* The task: Could you output the complete listing given below exactly?

* Dataset content:
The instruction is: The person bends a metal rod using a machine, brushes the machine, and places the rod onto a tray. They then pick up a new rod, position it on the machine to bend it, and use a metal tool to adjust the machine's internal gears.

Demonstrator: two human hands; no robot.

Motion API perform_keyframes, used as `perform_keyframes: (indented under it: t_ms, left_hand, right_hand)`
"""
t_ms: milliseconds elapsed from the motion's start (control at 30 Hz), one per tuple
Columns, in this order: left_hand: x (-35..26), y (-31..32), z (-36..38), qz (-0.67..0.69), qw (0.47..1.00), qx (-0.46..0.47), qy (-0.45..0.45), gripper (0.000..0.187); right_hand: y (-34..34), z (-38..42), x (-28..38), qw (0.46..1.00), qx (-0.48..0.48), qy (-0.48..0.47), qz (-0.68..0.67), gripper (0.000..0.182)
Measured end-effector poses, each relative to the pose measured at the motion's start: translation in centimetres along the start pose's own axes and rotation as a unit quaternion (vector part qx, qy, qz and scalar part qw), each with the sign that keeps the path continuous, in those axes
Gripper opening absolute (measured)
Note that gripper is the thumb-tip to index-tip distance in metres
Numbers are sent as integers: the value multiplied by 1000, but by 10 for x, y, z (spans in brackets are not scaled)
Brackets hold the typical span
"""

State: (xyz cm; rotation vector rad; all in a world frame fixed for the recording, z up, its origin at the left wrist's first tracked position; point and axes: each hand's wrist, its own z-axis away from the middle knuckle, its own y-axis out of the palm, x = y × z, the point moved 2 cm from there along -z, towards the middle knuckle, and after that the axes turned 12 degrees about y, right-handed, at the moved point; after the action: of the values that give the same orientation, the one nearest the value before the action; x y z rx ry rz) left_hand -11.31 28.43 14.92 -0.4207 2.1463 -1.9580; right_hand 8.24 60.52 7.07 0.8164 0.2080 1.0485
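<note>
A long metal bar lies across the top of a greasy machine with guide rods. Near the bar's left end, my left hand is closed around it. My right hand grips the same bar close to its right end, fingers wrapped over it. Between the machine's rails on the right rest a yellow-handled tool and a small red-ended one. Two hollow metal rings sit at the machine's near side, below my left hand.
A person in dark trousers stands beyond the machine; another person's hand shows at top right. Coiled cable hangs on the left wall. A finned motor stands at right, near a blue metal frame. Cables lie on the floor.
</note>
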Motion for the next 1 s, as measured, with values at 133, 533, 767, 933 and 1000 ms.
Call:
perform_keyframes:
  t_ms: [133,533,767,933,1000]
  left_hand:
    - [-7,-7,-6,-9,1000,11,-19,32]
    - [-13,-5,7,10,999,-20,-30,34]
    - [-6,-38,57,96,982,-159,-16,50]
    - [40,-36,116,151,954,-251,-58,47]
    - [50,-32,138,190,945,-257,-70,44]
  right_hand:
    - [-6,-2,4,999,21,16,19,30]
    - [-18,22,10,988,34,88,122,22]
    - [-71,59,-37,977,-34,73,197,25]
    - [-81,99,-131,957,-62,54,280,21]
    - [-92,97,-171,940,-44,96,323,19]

* The answer:
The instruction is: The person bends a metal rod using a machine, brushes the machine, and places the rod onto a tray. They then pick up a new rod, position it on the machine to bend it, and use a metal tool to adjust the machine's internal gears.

Demonstrator: two human hands; no robot.

Motion API perform_keyframes, used as `perform_keyframes: (indented under it: t_ms, left_hand, right_hand)`
"""
t_ms: milliseconds elapsed from the motion's start (control at 30 Hz), one per tuple
Columns, in this order: left_hand: x (-35..26), y (-31..32), z (-36..38), qz (-0.67..0.69), qw (0.47..1.00), qx (-0.46..0.47), qy (-0.45..0.45), gripper (0.000..0.187); right_hand: y (-34..34), z (-38..42), x (-28..38), qw (0.46..1.00), qx (-0.48..0.48), qy (-0.48..0.47), qz (-0.68..0.67), gripper (0.000..0.182)
Measured end-effector poses, each relative to the pose measured at the motion's start: translation in centimetres along the start pose's own axes and rotation as a unit quaternion (vector part qx, qy, qz and scalar part qw), each with the sign that keeps the path continuous, in those axes
Gripper opening absolute (measured)
Note that gripper is the thumb-tip to index-tip distance in metres
Numbers are sent as integers: the value multiplied by 1000, but by 10 for x, y, z (spans in brackets are not scaled)
Brackets hold the typical span
"""

State: (xyz cm; rotation vector rad; all in a world frame fixed for the recording, z up, its origin at the left wrist's first tracked position; point and axes: each hand's wrist, its own z-axis away from the middle knuckle, its own y-axis out of the palm, x = y × z, the point moved 2 cm from there along -z, towards the middle knuckle, and after that the axes turned 12 degrees about y, right-handed, at the moved point; after the action: of the values that give the same orientation, the one nearest the value before the action; x y z rx ry rz) left_hand -11.31 28.43 14.92 -0.4207 2.1463 -1.9580; right_hand 8.24 60.52 7.07 0.8164 0.2080 1.0485
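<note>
A long metal bar lies across the top of a greasy machine with guide rods. Near the bar's left end, my left hand is closed around it. My right hand grips the same bar close to its right end, fingers wrapped over it. Between the machine's rails on the right rest a yellow-handled tool and a small red-ended one. Two hollow metal rings sit at the machine's near side, below my left hand.
A person in dark trousers stands beyond the machine; another person's hand shows at top right. Coiled cable hangs on the left wall. A finned motor stands at right, near a blue metal frame. Cables lie on the floor.
</note>
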Motion for the next 1 s, as measured, with values at 133, 533, 767, 933 and 1000 ms.
Call:
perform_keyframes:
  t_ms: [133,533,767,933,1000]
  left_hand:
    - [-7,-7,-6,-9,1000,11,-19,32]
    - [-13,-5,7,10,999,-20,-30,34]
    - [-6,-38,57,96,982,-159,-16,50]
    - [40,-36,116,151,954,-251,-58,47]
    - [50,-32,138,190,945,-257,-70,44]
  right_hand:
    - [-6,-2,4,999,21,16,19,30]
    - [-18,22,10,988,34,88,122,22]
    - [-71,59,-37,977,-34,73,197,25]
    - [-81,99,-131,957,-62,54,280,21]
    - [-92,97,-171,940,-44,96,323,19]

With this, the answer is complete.